INFORMATION PROVIDED
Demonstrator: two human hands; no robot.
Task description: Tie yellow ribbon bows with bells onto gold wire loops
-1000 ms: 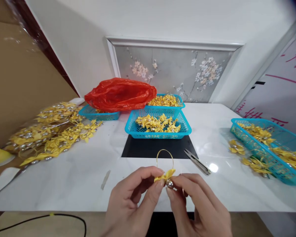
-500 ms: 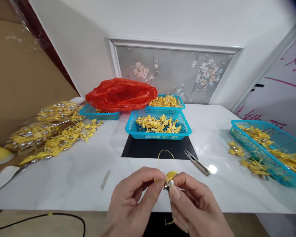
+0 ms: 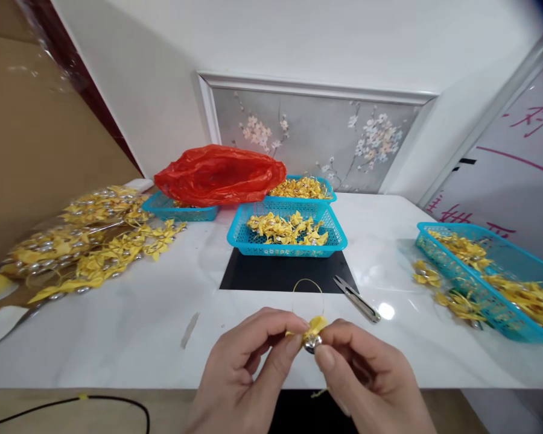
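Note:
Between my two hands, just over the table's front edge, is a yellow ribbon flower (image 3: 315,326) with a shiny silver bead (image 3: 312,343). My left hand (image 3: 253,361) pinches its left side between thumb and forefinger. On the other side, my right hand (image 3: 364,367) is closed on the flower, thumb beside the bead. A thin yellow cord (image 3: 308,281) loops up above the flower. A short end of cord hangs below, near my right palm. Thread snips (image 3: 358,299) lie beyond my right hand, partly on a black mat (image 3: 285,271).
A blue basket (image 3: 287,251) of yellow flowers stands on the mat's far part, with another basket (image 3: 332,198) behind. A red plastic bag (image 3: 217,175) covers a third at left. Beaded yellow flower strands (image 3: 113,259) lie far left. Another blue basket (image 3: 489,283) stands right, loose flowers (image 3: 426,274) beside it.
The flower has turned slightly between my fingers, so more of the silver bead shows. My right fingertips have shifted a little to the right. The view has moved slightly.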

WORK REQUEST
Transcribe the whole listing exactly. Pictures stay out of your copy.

TASK ANSWER
Demonstrator: two human hands; no robot.
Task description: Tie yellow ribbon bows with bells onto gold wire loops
-1000 ms: 
-500 ms: 
+0 ms: 
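Note:
Between my two hands, just over the table's front edge, is a yellow ribbon flower (image 3: 315,326) with a shiny silver bead (image 3: 312,343). My left hand (image 3: 253,361) pinches its left side between thumb and forefinger. On the other side, my right hand (image 3: 364,367) is closed on the flower, thumb beside the bead. A thin yellow cord (image 3: 308,281) loops up above the flower. A short end of cord hangs below, near my right palm. Thread snips (image 3: 358,299) lie beyond my right hand, partly on a black mat (image 3: 285,271).
A blue basket (image 3: 287,251) of yellow flowers stands on the mat's far part, with another basket (image 3: 332,198) behind. A red plastic bag (image 3: 217,175) covers a third at left. Beaded yellow flower strands (image 3: 113,259) lie far left. Another blue basket (image 3: 489,283) stands right, loose flowers (image 3: 426,274) beside it.
The flower has turned slightly between my fingers, so more of the silver bead shows. My right fingertips have shifted a little to the right. The view has moved slightly.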

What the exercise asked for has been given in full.